━━ RECORD EXTRACTS

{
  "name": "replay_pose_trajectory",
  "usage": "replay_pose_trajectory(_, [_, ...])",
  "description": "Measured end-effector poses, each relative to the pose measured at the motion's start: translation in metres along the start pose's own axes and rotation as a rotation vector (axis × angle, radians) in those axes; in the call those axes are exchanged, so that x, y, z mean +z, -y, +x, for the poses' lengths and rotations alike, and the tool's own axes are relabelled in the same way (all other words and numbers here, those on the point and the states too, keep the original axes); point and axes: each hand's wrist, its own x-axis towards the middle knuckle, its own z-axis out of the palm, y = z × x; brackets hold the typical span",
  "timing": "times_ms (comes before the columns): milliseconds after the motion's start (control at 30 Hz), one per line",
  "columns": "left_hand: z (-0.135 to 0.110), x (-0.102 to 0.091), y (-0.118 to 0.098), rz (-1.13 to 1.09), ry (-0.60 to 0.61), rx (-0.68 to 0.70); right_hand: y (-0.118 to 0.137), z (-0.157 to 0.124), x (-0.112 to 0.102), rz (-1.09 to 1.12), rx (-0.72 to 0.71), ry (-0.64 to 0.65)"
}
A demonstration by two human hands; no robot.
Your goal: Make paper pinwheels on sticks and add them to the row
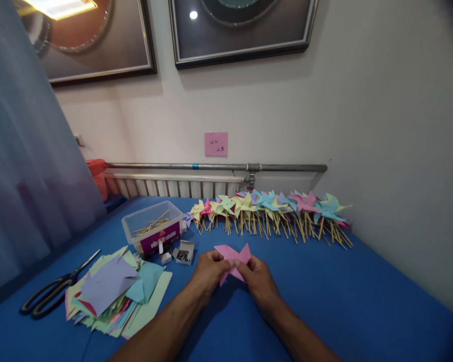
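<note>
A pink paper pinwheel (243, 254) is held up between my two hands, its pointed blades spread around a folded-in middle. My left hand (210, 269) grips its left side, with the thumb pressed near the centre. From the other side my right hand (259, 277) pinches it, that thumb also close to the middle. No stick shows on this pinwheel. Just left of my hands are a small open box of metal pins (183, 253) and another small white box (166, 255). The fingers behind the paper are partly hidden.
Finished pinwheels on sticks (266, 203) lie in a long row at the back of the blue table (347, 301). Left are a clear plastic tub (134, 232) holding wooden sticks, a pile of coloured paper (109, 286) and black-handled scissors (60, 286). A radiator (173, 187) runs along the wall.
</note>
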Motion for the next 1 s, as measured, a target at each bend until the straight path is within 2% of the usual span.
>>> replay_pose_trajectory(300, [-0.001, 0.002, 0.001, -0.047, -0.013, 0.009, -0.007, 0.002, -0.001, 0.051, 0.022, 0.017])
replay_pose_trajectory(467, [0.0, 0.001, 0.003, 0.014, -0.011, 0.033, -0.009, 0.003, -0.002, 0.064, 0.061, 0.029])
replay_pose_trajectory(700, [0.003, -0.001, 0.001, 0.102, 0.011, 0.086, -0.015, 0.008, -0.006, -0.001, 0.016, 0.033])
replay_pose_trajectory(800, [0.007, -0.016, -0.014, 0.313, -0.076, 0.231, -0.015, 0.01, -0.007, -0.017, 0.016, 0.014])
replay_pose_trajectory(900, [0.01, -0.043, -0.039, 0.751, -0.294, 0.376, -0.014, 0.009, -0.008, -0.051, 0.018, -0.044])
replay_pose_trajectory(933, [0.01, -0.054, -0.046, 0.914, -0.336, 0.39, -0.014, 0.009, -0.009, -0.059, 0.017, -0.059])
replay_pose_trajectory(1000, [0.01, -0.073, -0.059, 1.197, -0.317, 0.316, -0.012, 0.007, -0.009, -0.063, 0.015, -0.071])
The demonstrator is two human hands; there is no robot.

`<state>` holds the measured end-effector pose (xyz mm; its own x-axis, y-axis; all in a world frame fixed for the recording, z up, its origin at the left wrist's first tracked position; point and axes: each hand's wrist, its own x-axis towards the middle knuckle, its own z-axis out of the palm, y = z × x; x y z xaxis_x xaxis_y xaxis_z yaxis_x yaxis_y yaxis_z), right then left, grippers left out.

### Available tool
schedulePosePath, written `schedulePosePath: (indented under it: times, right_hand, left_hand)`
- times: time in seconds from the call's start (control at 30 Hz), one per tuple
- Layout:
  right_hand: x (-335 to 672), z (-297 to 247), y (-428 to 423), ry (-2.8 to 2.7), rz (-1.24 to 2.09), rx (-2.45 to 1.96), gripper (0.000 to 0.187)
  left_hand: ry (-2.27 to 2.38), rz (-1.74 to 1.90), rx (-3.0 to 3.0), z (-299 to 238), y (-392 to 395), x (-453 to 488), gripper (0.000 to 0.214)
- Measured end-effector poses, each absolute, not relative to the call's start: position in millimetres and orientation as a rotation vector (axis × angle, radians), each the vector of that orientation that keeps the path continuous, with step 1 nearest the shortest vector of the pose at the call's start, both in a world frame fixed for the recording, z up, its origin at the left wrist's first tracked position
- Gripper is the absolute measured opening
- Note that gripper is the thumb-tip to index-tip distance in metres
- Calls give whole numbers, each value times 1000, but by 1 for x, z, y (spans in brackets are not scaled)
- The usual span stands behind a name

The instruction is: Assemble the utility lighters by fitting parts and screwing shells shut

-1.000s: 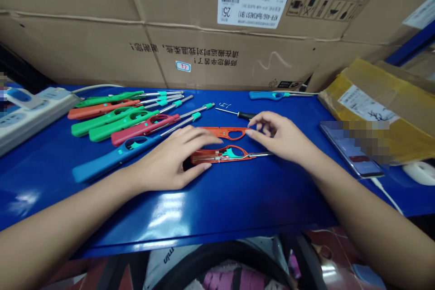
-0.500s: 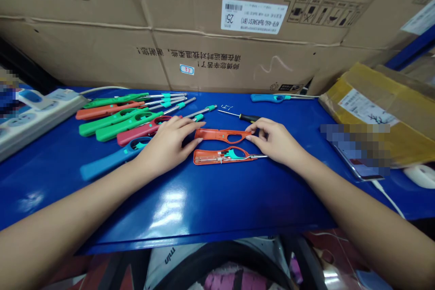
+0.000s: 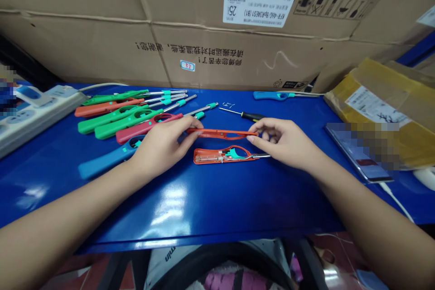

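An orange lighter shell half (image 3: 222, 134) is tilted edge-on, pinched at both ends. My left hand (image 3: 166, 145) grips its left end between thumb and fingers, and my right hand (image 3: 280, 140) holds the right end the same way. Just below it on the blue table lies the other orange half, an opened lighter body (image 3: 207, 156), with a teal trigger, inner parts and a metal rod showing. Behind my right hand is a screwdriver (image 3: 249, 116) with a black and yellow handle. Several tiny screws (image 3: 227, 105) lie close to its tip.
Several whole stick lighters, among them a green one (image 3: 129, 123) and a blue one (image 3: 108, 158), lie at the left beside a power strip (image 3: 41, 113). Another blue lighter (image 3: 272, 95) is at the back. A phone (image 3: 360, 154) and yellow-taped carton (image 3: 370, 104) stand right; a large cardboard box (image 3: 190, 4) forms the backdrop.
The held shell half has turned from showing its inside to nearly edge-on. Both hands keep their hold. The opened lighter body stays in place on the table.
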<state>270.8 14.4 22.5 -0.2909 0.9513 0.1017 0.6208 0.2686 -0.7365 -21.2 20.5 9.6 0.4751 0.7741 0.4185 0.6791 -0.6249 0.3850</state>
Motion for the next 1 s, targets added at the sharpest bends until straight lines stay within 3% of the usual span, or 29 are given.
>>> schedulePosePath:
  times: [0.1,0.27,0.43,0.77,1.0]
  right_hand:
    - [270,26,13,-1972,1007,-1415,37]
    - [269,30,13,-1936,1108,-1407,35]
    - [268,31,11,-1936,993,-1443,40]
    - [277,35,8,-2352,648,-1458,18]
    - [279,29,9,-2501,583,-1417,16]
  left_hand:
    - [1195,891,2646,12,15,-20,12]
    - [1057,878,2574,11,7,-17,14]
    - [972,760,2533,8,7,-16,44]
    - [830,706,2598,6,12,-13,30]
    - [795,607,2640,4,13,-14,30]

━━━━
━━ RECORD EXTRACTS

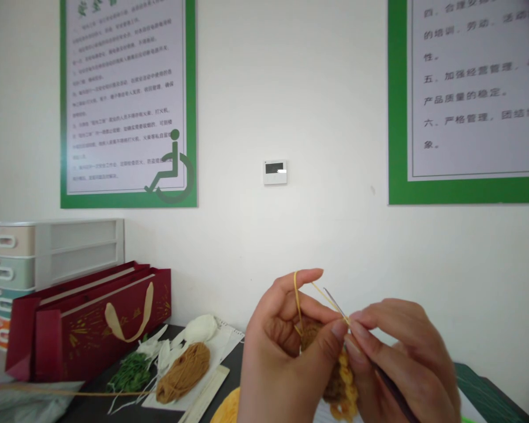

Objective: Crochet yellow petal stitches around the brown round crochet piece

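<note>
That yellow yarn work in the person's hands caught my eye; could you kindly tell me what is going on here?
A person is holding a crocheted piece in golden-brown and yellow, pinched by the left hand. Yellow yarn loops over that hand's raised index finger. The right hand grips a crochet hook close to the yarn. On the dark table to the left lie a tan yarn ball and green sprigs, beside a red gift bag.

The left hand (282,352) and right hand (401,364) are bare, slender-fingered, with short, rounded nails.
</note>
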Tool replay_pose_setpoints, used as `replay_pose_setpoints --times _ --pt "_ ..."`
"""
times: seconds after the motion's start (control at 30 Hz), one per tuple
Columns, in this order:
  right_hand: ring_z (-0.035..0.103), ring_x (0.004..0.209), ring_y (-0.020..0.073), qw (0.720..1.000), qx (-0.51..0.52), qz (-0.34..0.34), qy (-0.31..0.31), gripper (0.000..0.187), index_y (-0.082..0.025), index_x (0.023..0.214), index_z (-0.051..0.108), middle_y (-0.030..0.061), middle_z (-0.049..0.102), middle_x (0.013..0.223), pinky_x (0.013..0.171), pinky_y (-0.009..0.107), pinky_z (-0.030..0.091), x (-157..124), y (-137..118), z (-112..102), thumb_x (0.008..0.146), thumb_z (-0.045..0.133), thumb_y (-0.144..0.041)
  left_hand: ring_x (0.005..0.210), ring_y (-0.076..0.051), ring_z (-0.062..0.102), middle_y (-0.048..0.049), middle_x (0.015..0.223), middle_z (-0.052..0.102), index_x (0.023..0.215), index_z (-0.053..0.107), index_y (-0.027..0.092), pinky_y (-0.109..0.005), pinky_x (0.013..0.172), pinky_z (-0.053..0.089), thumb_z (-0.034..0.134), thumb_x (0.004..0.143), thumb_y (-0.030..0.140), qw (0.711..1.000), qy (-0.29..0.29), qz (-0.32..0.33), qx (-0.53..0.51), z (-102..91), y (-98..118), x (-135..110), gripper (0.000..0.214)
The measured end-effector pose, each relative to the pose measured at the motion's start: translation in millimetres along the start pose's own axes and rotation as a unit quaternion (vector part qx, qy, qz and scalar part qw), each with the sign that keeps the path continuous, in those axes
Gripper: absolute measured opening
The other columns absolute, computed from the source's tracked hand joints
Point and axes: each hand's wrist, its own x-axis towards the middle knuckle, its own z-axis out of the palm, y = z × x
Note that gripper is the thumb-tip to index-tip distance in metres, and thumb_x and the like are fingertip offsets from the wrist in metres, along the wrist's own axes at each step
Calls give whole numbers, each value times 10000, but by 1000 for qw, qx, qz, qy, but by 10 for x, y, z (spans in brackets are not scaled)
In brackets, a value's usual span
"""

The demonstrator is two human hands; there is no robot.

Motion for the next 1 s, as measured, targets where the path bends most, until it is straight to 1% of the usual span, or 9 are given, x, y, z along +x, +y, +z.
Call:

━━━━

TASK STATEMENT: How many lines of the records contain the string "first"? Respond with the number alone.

WRITTEN ANSWER: 2